A prioridade estratégica de Lula é entrar para a história como estadista de primeira linha, recuperando sua conspurcada reputação. Mas os benefícios potenciais que resultam do papel da Amazônia na agenda ambiental global —os frutos fáceis de colher— não compensaram os custos reputacionais causados pelas declarações de Lula em relação à Guerra da Ucrânia, e que acabaram levando o governo a voltar atrás na postura que vinha adotando. O que foi reforçado pela posição de lideranças regionais, à frente Boric, ameaçando a liderança ideológica no campo da esquerda. A resposta inicial ao ataque do Hamas foi mais cautelosa, mas o risco é ainda maior. Quem não lembra o episódio do "anão diplomático"?

A retórica esquerdizante na política externa não é novidade, foi perseguida em Lula 1 e 2. Nela observamos o nexo entre o plano interno e externo. Cumpre historicamente o papel simbólico de carimbar o governo como de esquerda. A retórica mitiga os custos cada vez maiores junto a sua base mais ideológica de alianças com setores ultraconservadores no plano doméstico. Em Lula 1 e 2 envolveu o PL, identificado como o partido da Igreja Universal, e o PTB; hoje o chamado centrão.
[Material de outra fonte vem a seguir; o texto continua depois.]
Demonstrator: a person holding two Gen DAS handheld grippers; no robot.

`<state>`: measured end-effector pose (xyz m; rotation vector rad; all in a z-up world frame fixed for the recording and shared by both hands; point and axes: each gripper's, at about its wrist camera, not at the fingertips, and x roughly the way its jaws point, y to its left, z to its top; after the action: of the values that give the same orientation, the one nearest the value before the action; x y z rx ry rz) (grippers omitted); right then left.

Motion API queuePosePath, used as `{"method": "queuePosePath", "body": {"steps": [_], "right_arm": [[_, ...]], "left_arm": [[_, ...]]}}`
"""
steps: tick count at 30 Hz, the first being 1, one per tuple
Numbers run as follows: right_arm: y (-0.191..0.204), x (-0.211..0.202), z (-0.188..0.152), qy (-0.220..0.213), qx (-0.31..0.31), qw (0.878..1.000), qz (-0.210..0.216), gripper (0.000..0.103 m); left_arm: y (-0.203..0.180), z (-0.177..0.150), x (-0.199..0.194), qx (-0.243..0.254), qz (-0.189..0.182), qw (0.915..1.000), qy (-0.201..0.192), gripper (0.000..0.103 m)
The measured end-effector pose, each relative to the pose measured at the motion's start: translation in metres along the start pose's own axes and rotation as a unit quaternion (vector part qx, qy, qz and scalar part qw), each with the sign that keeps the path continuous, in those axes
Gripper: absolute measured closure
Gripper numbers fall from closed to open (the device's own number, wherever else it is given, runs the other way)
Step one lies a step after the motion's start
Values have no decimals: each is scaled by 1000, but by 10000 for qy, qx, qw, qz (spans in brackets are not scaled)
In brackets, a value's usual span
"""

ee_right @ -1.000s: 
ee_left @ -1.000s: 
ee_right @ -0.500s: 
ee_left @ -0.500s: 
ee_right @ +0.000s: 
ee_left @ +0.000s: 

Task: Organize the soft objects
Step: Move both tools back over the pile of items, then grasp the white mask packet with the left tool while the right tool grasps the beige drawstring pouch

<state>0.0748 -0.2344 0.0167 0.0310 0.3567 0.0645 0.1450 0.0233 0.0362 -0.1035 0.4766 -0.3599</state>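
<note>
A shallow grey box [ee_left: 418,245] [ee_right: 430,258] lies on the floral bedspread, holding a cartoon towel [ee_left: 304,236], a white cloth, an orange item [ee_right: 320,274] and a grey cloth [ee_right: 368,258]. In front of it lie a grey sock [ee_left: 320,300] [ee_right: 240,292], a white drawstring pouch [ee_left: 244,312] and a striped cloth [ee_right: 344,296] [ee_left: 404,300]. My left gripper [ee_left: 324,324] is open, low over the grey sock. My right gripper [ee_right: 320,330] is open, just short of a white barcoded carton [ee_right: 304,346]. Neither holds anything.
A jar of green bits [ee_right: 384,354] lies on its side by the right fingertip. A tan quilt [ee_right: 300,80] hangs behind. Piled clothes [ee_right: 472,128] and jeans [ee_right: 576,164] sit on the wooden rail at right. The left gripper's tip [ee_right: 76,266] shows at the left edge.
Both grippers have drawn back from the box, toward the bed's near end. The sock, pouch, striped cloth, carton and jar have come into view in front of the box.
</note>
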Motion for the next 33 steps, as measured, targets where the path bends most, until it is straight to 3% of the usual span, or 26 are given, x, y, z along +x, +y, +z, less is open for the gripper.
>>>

À semelhança do que ocorreu sob Bolsonaro, os setores "ideológicos" do governo produziram crises. Vejam-se os episódios da assessora ministerial e do "funk da saúde". Aos poucos estes setores vão sendo descartados, como ocorreu com o olavismo após a aliança de Bolsonaro com o centrão. Os custos deste rapprochement com o mesmo centrão (exceto PL) têm sido crescentes como ficou claro no afastamento de ministros.

O contraste com o passado é claro: malgrado a ampla distribuição de cargos no governo, a base não é coesa e o governo acumulou derrotas em sua pauta legislativa. O processo sinaliza que a delegação da barganha política no plano doméstico mostrou-se inviável.

A macroestratégia —participar da Grande Política no plano internacional e delegar no doméstico— está correndo o risco de malograr. As arenas externas e interna mudaram; o personagem principal permanece o mesmo.